Data Warehouse/Data Lake -Data Modelling

What's the Difference Between a Data Warehouse, Data Lake, and Data Mart?

Data warehouses, data lakes, and data marts are different cloud storage solutions.

 A data warehouse stores data in a structured format. It is a central repository of preprocessed data for analytics and business intelligence.

 A data mart is a data warehouse that serves the needs of a specific business unit, like a company’s finance, marketing, or sales department. 

A data lake is a central repository for raw data and unstructured data. You can store data first and process it later on.


What is a Data Warehouse?

A data warehouse is the core analytics system of an organization.
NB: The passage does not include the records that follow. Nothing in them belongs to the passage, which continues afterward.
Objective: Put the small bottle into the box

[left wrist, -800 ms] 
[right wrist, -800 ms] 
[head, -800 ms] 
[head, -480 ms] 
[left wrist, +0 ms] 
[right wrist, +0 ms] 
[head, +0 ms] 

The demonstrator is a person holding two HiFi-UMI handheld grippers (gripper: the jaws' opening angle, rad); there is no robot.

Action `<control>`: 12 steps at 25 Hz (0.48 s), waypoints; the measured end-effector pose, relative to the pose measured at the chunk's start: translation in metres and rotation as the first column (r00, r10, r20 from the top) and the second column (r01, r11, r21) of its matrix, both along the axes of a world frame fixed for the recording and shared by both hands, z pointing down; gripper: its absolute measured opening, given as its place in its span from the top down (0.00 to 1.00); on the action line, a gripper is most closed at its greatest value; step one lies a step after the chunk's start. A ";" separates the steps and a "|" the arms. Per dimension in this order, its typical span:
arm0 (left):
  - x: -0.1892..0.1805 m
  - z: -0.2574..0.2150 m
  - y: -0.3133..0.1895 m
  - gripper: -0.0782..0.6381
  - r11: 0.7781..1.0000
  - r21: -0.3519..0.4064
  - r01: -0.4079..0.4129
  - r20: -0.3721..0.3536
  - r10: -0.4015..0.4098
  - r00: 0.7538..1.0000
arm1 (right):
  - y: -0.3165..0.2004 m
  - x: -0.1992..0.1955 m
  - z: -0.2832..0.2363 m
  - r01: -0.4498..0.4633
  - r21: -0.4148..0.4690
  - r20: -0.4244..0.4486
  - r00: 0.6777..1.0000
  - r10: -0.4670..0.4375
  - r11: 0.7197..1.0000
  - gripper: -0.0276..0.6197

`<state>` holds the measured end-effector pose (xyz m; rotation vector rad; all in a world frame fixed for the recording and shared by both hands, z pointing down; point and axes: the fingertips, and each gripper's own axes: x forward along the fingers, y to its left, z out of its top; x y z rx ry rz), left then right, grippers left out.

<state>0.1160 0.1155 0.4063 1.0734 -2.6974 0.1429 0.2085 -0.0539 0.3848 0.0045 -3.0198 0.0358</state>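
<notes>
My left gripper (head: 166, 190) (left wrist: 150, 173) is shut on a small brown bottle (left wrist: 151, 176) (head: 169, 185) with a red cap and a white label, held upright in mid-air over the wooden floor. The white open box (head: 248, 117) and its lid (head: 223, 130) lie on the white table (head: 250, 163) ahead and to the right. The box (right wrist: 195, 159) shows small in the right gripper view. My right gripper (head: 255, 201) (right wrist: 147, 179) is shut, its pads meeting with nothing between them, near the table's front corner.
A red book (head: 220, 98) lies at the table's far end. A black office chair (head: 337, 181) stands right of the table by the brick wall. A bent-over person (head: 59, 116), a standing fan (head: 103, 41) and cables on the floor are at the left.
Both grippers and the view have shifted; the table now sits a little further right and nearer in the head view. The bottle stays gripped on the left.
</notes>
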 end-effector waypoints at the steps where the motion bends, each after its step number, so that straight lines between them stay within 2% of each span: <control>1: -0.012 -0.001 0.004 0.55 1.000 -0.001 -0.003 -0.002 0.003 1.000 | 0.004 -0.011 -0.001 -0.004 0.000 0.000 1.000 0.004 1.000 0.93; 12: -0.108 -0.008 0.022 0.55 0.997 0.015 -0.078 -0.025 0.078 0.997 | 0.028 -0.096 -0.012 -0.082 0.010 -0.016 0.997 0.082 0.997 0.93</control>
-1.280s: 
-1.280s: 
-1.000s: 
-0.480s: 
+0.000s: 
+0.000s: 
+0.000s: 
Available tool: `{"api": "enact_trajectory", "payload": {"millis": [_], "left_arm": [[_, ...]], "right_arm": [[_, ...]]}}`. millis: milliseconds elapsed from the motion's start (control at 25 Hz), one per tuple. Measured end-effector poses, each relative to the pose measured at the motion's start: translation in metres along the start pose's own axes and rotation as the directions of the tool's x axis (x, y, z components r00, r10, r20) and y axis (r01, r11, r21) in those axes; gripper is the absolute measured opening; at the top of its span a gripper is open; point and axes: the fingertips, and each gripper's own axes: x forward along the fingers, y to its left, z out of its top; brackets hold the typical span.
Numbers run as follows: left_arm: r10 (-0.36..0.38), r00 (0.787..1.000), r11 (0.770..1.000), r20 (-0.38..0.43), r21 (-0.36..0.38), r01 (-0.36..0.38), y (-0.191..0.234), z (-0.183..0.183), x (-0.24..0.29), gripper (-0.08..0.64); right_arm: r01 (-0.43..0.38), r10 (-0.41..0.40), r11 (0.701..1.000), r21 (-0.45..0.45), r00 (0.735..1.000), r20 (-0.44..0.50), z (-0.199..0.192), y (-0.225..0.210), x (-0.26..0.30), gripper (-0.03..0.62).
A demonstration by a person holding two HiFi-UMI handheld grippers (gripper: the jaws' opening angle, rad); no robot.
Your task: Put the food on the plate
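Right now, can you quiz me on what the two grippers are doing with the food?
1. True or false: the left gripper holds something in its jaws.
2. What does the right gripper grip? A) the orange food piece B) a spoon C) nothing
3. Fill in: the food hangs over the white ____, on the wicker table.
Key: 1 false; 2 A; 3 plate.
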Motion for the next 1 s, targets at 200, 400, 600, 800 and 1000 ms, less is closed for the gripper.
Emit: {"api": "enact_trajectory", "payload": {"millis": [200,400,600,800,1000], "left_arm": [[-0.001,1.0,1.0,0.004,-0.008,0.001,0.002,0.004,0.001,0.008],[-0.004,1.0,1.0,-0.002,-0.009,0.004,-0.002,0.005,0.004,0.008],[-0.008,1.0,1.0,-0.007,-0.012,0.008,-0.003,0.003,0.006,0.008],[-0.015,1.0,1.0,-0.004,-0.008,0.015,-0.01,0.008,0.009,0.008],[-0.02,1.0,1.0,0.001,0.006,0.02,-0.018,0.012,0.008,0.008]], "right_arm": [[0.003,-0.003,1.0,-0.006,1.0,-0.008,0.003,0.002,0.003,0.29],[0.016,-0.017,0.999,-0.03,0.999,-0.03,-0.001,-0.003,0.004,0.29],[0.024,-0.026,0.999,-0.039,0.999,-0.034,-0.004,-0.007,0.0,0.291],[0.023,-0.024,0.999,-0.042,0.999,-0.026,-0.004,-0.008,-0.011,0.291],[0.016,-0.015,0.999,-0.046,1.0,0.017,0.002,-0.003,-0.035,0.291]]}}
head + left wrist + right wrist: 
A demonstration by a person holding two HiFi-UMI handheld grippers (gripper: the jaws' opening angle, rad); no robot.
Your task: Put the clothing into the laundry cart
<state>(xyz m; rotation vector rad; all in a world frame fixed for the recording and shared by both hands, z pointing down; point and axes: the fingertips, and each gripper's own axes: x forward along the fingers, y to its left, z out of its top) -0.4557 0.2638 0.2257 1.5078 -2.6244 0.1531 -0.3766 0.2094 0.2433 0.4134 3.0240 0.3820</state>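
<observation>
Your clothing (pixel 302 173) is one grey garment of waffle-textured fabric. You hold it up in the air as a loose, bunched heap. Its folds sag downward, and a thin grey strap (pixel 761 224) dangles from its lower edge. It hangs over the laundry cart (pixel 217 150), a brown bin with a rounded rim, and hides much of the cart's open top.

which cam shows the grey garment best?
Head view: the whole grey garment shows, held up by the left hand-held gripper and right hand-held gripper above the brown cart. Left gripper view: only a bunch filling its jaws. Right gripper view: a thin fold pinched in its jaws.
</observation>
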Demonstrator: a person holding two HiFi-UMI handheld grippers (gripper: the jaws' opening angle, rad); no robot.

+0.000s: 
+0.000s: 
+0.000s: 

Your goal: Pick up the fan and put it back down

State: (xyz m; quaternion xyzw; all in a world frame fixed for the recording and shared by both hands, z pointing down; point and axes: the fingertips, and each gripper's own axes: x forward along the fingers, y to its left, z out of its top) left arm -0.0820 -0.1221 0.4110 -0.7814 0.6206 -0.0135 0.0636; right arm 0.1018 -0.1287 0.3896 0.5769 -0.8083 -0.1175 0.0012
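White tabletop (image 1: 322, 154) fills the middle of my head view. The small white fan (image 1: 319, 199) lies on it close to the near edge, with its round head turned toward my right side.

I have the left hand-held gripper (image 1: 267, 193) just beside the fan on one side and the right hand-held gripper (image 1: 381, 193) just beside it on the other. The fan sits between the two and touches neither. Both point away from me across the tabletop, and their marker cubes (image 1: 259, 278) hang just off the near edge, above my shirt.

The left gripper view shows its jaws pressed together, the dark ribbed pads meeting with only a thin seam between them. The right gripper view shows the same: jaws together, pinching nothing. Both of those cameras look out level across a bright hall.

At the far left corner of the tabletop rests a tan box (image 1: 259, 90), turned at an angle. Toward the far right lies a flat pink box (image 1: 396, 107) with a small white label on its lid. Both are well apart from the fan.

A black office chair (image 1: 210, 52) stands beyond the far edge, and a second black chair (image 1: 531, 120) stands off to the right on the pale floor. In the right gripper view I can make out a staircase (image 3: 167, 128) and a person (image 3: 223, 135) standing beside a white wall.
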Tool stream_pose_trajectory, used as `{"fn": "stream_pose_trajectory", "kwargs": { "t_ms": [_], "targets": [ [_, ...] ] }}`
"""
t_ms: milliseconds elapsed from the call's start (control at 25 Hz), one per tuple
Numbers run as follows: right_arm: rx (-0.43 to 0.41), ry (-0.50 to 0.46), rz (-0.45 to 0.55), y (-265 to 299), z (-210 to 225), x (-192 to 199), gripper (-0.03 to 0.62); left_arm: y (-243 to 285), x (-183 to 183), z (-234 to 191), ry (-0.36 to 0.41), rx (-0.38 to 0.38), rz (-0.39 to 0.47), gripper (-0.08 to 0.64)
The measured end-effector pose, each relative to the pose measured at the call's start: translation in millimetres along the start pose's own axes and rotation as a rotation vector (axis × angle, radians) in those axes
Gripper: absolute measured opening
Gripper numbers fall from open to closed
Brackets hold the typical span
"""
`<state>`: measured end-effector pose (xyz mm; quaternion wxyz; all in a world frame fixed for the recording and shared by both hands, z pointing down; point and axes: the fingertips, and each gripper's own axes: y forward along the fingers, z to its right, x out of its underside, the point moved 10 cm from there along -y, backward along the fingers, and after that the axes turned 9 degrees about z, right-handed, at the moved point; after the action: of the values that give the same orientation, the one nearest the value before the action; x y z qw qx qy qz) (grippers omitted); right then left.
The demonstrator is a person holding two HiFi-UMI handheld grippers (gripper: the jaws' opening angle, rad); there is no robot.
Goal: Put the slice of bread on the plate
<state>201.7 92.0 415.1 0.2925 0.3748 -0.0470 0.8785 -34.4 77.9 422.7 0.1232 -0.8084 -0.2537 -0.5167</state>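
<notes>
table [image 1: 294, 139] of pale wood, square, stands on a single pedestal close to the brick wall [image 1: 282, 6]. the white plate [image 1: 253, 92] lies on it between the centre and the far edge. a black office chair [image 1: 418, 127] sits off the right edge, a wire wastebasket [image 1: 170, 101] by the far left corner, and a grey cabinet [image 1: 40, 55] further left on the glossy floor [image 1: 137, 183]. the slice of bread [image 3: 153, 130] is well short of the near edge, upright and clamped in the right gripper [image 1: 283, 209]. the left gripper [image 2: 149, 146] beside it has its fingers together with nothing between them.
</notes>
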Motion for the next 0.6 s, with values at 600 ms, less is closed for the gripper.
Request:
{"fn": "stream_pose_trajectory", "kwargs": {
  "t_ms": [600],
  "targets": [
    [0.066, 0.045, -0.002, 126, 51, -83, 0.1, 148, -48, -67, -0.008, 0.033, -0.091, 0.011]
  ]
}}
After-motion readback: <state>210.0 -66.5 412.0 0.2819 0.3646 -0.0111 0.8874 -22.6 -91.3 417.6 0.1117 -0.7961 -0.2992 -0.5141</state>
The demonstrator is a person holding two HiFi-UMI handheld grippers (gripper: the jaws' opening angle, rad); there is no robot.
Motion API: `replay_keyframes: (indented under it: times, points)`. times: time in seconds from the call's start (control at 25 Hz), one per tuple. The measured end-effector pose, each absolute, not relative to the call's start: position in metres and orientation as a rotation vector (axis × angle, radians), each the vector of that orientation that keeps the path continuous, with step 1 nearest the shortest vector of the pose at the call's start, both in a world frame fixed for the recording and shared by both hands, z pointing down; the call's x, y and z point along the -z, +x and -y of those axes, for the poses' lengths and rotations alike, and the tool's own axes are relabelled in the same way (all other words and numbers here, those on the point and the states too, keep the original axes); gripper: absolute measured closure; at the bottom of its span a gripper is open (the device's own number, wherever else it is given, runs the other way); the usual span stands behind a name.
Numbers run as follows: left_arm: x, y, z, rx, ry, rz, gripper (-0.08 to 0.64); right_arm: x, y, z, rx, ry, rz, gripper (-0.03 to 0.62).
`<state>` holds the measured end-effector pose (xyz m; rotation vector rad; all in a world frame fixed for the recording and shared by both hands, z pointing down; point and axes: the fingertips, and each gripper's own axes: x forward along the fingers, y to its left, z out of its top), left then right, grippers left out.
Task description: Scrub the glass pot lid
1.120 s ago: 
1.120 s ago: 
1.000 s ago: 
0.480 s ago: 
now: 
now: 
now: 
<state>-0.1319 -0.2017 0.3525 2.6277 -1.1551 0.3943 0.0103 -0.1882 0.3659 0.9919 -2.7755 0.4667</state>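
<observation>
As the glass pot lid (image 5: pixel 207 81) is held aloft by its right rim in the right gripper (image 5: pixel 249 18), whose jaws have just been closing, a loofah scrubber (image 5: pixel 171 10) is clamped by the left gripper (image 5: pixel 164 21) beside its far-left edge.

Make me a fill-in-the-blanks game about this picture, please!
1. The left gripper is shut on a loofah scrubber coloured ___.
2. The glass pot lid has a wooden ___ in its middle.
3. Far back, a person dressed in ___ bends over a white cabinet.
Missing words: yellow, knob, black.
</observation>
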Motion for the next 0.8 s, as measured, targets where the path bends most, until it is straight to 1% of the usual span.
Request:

The data warehouse will frequently work in conjunction with an operational data store (ODS) to ‘warehouse’ data captured by the various databases used by the business. 

Main Characteristics of a Data Warehouse

·   Stores large quantities of historical data so old data is not erased when new data is updated

·   Captures data from multiple, disparate databases

·   Works with ODS to house normalized, cleaned data

·   Organized by subject

·   OLAP (online analytical processing) application

·   The primary data source for data analytics

·   Reports and dashboards use data from data warehouses

What is a Data Mart?

A data mart is very similar to a data warehouse. Like a data warehouse, the data mart will maintain, and house cleaned data ready for analysis. However, unlike a data warehouse, the scope of visibility is limited.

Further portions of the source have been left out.